Saturday 7 April 2018


 Dorset's ancient holloways (or sunken lanes as they are also called) were the subject of my recent entry on March 26th. As mentioned I walked from Symondsbury to North Chideock via the holloway known as Hell Lane which is particularly deep and atmospheric.
 Then I followed another holloway (shown above) into the Marshwood Vale. At the start it was a farm track but further on it became so overgrown that I had to take to the fields and walk alongside it- I would have needed a billhook to proceed along the path such as it was.
 I took a particular interest in this territory because it is the setting for the classic novel "Rogue Male" written by Geoffrey Household and published in 1939. The protagonist of this thrilling yarn is an unnamed English huntsman who decides to embark on what he regards as a "sporting stalk". This leads to his capture in an unnamed country on the continent lining up an unnamed dictator in the sights of his rifle.
 Injured and on the run he makes it back to London where an attempt is made to kill him. He decides to go to ground in Dorset which he knows well ("It is a remote country, lying as it does between Hampshire, which is becoming an outer suburb, and Devon which is a playground"). Even here he is pursued by a relentless and resourceful assassin, the dastardly Major Quive-Smith. He makes a subterranean hide out in the sides of a particularly overgrown holloway in the Marshwood Vale.

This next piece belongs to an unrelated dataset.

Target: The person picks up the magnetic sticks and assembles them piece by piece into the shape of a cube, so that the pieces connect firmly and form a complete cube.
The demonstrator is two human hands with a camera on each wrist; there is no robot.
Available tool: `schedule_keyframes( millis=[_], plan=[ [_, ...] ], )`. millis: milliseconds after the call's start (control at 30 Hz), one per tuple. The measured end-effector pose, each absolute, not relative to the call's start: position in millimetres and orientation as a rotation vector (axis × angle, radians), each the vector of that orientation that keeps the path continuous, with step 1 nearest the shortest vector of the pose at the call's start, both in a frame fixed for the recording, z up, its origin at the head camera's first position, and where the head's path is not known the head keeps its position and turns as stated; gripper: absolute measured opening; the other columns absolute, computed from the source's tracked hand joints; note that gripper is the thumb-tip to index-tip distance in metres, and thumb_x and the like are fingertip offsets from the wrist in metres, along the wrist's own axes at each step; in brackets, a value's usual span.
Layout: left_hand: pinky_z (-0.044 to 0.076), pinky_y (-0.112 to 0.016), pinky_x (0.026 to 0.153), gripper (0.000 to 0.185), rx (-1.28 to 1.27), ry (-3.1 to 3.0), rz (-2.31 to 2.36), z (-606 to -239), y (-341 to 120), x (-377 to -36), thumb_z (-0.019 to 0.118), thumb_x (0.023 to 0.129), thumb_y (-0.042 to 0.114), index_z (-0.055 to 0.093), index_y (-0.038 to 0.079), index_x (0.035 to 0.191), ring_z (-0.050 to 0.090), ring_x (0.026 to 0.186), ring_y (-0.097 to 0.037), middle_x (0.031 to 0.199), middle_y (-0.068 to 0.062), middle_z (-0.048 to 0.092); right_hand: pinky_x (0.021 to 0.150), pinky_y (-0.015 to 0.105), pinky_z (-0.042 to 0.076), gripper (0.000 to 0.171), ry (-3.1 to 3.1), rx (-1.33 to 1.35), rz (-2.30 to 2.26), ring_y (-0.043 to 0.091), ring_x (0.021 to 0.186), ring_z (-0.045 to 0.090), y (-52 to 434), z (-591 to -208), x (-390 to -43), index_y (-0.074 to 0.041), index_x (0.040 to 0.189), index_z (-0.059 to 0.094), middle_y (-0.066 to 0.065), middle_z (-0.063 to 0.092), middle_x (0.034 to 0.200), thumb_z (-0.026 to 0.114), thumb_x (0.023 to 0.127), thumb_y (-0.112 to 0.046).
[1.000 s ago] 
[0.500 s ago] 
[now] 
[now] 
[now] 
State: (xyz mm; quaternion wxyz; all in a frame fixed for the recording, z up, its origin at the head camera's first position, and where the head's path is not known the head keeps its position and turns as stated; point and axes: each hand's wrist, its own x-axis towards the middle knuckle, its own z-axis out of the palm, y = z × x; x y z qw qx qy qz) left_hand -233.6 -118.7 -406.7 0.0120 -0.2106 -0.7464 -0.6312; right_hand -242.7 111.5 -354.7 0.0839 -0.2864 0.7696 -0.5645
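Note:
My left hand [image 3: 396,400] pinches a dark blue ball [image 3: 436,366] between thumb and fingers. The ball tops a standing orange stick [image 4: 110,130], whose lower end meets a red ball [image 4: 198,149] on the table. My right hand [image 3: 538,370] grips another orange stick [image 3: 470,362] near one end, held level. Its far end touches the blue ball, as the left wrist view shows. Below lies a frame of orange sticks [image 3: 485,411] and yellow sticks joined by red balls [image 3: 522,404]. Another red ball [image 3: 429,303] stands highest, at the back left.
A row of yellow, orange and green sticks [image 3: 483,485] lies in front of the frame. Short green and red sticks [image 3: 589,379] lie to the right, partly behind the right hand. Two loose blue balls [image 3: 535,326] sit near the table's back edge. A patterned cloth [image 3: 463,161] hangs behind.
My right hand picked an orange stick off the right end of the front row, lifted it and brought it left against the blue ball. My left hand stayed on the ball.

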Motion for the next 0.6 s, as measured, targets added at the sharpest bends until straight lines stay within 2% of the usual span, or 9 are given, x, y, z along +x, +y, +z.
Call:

 Numerous place names are mentioned in the novel and it is possible to follow the pursuit on a map. As it happens it traverses the very stretch of countryside I have known since childhood from Weymouth to Lyme Regis. When I first encountered this novel I was initially enjoying it as a good thriller then became fascinated as the plot crossed over with my own sense of place.
 Aficionados have tried to determine the actual location of his burrow and have made a number a number of suggestions (I shall not pinpoint them in case this diary falls into the hands of enemy agents). I went to one such that seems plausible, more so when I found that it is riddled with badger setts (the only place I saw them) and in the novel our hero creates his chamber by tunneling into the sandstone and earth in a similar fashion.
 So perhaps this is indeed the right spot but some of the scenes in the novel don't quite make sense geographically, it is after all a work of fiction. I think Household took the actual Dorset landscape he was familiar with and merged it with an imagined one.
 That is something I can relate to: I've been doing it in my head since I was a child.